= Description of the task =
Return the material unaltered, line by line.

= Data =
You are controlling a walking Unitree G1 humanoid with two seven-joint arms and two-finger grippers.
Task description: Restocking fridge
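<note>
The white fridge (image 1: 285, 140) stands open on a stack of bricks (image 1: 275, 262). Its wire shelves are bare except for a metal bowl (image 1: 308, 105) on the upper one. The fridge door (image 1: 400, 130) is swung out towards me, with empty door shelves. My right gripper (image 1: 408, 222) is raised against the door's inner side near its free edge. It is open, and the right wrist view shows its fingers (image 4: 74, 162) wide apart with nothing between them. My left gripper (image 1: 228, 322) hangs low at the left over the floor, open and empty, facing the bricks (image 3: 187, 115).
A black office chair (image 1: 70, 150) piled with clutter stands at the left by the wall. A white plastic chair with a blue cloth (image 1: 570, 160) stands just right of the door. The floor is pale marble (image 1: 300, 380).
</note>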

= Answer section =
You are controlling a walking Unitree G1 humanoid with two seven-joint arms and two-finger grippers.
Task description: Restocking fridge
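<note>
The white fridge (image 1: 285, 140) stands open on a stack of bricks (image 1: 275, 262). Its wire shelves are bare except for a metal bowl (image 1: 308, 105) on the upper one. The fridge door (image 1: 400, 130) is swung out towards me, with empty door shelves. My right gripper (image 1: 408, 222) is raised against the door's inner side near its free edge. It is open, and the right wrist view shows its fingers (image 4: 74, 162) wide apart with nothing between them. My left gripper (image 1: 228, 322) hangs low at the left over the floor, open and empty, facing the bricks (image 3: 187, 115).
A black office chair (image 1: 70, 150) piled with clutter stands at the left by the wall. A white plastic chair with a blue cloth (image 1: 570, 160) stands just right of the door. The floor is pale marble (image 1: 300, 380).
</note>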

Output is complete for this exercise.